Below is some data. Retype exactly the lines starting at the one with "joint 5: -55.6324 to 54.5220" and ending at the one with "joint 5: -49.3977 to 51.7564".

[Recorded data]
----
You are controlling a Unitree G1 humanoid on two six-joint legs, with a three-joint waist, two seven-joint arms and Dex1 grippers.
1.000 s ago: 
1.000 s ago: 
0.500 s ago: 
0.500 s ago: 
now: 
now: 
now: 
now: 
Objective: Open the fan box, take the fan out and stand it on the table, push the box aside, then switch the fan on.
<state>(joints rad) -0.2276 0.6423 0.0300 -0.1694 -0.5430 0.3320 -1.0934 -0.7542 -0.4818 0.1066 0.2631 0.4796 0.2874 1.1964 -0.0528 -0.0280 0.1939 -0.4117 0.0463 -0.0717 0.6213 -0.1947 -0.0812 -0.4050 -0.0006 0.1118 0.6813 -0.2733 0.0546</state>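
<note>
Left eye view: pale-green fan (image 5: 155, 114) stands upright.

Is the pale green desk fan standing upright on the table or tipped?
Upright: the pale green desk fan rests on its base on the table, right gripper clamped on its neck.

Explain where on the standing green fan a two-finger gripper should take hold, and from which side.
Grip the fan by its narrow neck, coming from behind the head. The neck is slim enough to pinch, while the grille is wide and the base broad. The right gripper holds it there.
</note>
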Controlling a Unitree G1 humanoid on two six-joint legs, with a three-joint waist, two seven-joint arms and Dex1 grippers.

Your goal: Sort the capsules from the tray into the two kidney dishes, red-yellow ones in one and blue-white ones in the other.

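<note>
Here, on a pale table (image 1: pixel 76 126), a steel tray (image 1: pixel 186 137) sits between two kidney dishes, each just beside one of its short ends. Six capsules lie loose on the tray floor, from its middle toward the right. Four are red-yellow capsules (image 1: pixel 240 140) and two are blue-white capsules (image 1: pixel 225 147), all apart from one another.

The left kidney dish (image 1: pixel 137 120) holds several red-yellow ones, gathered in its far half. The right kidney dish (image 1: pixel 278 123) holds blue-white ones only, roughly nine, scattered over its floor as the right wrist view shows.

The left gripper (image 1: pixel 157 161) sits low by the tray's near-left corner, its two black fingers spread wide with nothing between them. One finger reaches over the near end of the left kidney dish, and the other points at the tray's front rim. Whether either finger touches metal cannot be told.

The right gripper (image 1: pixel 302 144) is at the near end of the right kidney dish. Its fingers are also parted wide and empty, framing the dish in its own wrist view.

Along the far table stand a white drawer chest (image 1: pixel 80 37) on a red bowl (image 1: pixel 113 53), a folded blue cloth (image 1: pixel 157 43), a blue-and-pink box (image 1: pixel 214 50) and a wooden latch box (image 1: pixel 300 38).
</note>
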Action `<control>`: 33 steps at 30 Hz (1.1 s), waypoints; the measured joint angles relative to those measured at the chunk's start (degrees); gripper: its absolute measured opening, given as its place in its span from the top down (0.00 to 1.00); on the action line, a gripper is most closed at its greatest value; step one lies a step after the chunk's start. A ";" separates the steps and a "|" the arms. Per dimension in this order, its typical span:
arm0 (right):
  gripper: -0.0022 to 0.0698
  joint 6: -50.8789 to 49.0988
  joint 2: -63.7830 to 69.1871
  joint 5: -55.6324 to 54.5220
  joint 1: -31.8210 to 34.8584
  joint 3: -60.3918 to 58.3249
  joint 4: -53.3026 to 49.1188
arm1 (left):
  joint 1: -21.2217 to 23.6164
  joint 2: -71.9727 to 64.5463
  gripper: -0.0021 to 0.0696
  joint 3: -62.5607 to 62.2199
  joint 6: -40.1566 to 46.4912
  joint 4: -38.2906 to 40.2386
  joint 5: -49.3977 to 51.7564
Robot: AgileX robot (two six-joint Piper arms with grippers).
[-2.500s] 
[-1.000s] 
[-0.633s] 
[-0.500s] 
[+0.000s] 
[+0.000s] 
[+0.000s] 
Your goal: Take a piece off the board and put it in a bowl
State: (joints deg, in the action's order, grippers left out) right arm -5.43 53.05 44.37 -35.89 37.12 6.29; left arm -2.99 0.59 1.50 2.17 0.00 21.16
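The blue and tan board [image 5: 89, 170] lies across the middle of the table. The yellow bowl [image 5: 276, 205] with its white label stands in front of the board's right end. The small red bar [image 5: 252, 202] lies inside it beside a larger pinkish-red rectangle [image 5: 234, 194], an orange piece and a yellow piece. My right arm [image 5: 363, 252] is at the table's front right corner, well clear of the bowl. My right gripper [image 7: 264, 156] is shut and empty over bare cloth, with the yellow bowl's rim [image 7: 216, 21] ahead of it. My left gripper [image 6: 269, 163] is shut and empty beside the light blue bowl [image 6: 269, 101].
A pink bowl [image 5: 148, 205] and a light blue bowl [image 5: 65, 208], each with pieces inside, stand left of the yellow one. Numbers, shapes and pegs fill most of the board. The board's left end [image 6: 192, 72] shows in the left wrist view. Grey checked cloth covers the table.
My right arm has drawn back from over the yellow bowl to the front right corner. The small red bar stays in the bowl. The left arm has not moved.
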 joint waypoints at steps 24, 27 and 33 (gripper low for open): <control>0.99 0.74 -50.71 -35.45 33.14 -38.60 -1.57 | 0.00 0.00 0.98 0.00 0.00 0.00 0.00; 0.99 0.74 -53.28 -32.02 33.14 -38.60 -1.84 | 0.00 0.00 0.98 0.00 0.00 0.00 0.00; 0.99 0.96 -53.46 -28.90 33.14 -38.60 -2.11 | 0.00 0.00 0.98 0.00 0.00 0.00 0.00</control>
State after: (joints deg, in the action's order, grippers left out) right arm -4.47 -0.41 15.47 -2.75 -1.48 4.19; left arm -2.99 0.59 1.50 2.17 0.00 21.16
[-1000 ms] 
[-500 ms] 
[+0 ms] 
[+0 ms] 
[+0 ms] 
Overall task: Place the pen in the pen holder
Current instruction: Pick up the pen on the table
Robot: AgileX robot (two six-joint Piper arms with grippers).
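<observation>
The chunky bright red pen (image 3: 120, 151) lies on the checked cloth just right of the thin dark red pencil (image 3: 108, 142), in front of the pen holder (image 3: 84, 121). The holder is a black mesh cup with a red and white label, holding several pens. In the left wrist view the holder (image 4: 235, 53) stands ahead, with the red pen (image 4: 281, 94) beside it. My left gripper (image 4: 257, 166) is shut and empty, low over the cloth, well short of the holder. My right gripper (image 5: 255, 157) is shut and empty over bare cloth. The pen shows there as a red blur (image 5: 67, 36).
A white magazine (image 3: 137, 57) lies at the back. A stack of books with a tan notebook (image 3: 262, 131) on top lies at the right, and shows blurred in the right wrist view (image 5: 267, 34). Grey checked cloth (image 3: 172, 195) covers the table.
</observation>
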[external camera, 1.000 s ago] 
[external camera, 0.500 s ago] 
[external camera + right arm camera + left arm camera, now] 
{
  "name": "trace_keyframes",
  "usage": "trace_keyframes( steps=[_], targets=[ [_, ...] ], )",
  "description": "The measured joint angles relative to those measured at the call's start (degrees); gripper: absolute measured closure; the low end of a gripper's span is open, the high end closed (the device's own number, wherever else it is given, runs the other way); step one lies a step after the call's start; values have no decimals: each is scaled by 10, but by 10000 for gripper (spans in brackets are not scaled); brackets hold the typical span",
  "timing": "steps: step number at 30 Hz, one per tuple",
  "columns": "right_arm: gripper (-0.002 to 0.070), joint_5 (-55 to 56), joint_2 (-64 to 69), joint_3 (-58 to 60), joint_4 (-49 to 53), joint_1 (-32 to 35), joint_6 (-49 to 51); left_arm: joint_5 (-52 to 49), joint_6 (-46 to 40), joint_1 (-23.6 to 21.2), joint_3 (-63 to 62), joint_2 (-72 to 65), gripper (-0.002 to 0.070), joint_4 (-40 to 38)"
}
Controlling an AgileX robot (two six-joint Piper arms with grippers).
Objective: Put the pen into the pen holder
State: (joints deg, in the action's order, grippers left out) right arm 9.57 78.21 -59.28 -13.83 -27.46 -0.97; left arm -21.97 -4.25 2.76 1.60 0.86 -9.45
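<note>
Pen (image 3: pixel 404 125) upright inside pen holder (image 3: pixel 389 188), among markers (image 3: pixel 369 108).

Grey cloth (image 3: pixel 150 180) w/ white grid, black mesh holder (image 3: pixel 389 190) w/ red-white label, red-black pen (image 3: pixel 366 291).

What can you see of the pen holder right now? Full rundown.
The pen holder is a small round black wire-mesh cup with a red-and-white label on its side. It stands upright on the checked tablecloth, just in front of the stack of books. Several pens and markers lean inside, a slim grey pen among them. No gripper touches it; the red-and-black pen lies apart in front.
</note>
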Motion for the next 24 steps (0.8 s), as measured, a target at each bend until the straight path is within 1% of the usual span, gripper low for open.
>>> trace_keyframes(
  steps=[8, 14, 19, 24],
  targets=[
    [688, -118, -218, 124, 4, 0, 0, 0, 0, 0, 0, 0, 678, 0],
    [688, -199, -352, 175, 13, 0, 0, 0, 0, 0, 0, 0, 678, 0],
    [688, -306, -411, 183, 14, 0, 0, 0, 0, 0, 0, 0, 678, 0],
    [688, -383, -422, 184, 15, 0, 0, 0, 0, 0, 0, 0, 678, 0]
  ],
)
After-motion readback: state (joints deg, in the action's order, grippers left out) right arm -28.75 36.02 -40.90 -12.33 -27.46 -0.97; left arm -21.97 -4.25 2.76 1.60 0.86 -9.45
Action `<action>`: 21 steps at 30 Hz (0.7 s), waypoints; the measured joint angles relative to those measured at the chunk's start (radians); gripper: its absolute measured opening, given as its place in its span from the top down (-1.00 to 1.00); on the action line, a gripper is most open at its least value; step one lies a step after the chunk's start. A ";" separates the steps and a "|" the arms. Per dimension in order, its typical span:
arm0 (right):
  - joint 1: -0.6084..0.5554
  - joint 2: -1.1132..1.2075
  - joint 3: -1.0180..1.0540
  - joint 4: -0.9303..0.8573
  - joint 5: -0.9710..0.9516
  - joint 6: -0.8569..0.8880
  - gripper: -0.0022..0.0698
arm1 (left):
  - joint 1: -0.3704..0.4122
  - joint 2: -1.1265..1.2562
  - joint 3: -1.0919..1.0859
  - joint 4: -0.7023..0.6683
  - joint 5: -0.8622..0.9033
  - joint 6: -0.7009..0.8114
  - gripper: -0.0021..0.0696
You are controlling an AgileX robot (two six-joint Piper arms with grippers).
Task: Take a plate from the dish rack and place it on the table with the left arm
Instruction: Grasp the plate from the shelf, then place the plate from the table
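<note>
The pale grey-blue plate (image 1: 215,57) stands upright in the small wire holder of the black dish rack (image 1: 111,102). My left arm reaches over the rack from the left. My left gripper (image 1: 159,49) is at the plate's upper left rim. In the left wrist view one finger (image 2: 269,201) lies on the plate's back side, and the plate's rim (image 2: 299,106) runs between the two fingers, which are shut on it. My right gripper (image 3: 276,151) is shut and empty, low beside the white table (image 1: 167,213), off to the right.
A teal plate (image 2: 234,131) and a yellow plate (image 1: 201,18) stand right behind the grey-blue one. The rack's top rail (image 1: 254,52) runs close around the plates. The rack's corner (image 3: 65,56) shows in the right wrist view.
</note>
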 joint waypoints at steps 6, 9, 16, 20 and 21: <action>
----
**RESULT FOR THIS EXERCISE**
  joint 5: -55.6324 to 54.5220
  joint 1: -31.8210 to 34.8584
  joint 3: -60.3918 to 58.3249
  joint 4: -53.3026 to 49.1188
arm1 (left):
  joint 1: -21.2217 to 23.6164
  joint 2: -71.9727 to 64.5463
  gripper: -0.0021 to 0.0696
  joint 3: -62.5607 to 62.2199
  joint 6: -40.1566 to 46.4912
  joint 4: -38.2906 to 40.2386
  joint 5: -49.3977 to 51.7564

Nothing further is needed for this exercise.